Heller 1/200 Sud-Aviation Caravelle
This elegant airliner was designed to a 1951 French requirement for a
plane that could carry 55-65 passengers 2,000 km at 600 km/h.
It doesn't sound very dramatic today, and even in 1951 it wasn't particularly amazing. The turboprop Vickers Viscount could carry 75 people over that range, and only a little bit slower. The legendary Super Constellation could carry 95 people four times as far at 550 km/h.
So what was so special about the Caravelle?
By placing its two jet engines at the end of the fuselage, Sud-Aviation came up a sleek design that gave unprecedented cabin quietness. It also gave clean wing airflow without disruption by nacelles or pylons. Flaps and slats could run the entire span of the wing. There were no engine blast concerns on the trailing edge. The simple design also gave improved airflow at low speeds and enabled lower takeoff and approach speeds, which reduced airstrip length requirements and kept wing structures light. Having the engines high up on the rear fuselage reduced the risk of foreign object damage and gave better ground clearance, making the aircraft more accessible to baggage handlers and passengers.
This was a winning design, and when it was released in 1952, it was the first airliner to use that configuration. The Caravelle first flew in 1955.
Later aircraft designs to adopt the configuration included the BAC1-11, DC-9 (designed in co-operation with Sud-Aviation), Trident, VC-10, 727, Tristar, Tu-134 and -154, Il-62, Yak-40, and of course, numerous business jets starting with the Lear 23.
Heller's little kit provides markings for F-WHEL "Lorraine". On 27 July 1959, this jet flew the Caravelle's first Paris-London revenue flight for Air France, under its earlier registration of F-BHRB. It was later upgraded to Caravelle III standard, gaining more powerful engines.

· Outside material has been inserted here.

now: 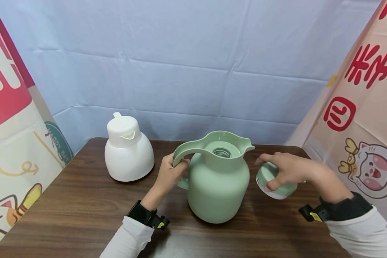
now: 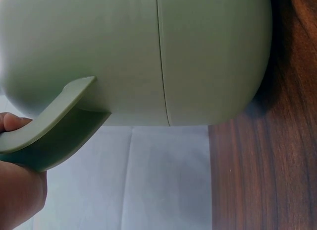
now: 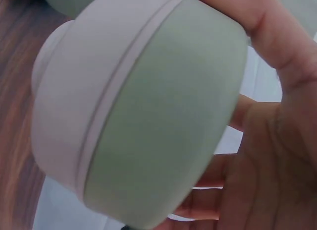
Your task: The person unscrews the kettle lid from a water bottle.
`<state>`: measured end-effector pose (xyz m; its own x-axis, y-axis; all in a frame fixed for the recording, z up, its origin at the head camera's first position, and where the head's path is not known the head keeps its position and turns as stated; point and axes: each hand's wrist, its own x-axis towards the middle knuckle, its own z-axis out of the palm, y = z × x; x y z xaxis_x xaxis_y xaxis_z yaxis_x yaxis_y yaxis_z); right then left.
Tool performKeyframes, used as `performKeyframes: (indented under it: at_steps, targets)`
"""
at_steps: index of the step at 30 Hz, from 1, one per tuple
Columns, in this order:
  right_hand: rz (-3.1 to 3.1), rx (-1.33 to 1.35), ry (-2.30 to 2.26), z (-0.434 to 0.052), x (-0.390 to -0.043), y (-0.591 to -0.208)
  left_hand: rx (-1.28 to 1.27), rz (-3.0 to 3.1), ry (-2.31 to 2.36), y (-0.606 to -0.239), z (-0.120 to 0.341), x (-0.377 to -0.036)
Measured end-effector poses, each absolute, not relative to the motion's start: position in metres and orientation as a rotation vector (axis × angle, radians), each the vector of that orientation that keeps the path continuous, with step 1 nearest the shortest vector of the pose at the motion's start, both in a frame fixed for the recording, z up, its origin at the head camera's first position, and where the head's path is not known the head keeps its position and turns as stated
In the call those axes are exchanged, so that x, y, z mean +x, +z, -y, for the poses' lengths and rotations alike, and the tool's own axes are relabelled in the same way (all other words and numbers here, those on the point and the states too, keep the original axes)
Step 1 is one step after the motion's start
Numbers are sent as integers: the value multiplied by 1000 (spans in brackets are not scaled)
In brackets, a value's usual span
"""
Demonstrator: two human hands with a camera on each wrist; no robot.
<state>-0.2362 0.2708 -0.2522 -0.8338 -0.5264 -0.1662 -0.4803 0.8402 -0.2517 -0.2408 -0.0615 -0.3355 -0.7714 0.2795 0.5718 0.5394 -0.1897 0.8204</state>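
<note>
While the left hand [image 1: 170, 174] wraps its fingers round the handle of the green jug [image 1: 217, 179], standing mid-tabletop toward the near edge, the right hand [image 1: 288, 171] pinches the green lid [image 1: 271, 183] just beside it. Keep the jug steadied upright; hold the lid level, clear of the open mouth.

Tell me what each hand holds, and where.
Left hand grips the green jug by its handle; right hand holds the green lid around its rim.

Green jug [image 1: 219, 186], white jug [image 1: 129, 152], brown woodgrain table [image 1: 84, 215]
</note>
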Motion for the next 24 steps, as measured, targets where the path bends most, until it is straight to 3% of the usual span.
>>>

"Lorraine" flew for Air France until December 1977, completing 18 years of service. It was broken up in October the following year.
There were 282 Caravelles built across 9 main versions. The last version, the "Super Caravelle", was stretched to carry 140 passengers. A few flew as VIP transports in the armed forces of France, Sweden, Argentina and the Central African Republic.
Over the years, at least 11 Caravelles crashed. Almost all these crashes were devastating, killing all or almost all the people on board. Most of the accidents were attributed to pilot error.
The last Caravelle reportedly retired in 2005 - fifty years after the type's first flight.
This is a very basic kit. Some modelers describe it as a toy, but I
think it is a real kit that an average modeler can turn into a decent replica.
It is moulded in that classic Heller silvery plastic that you don't see much
It has massively over-scale rivet detail. But generally, it's actually quite nice for such a cheap and small little kit.
A bit of nose weight is all you need before glueing this plane
together. There are no fuselage windows and no need for interior detail or
painting. The cockpit windows are simply holes in the plastic. I filled these.
I left all the overscale rivet and panel line detail in place - I just like it like that!
The whole plane goes together in minutes. Fit is not perfect. What would you expect from something like this? A bit of sanding is all you need, and it is such a small kit that this doesn't take long. The worst area was on top of the fuselage, just behind the nose.
|COLORS & MARKINGS|
I used spray cans on this model. Heaven only knows why! Gloss white
on top and a Testors aluminium on the bottom. I sprayed yellow on the center
parts of the wings first, before spraying the aluminium over the top. I had read
that this would give the effect of a different shade of aluminium. I don't think
it was very successful, and these days there are plenty of better ways to
achieve that effect.
I filled and painted in the cockpit windows rather than leave them open.
The decals were good - they went on easily and have stayed in good condition for many years.
If you like 1/200 airliners and you want a Caravelle then this is
your only choice (I think). The aircraft is available in other scales - 1/100
and possibly 1/144.
But if you like the small scale, or you just want a very quick build of a nice looking aircraft, you can't really go past this little kit. I enjoy having it on my shelf next to my other 1/200 aircraft.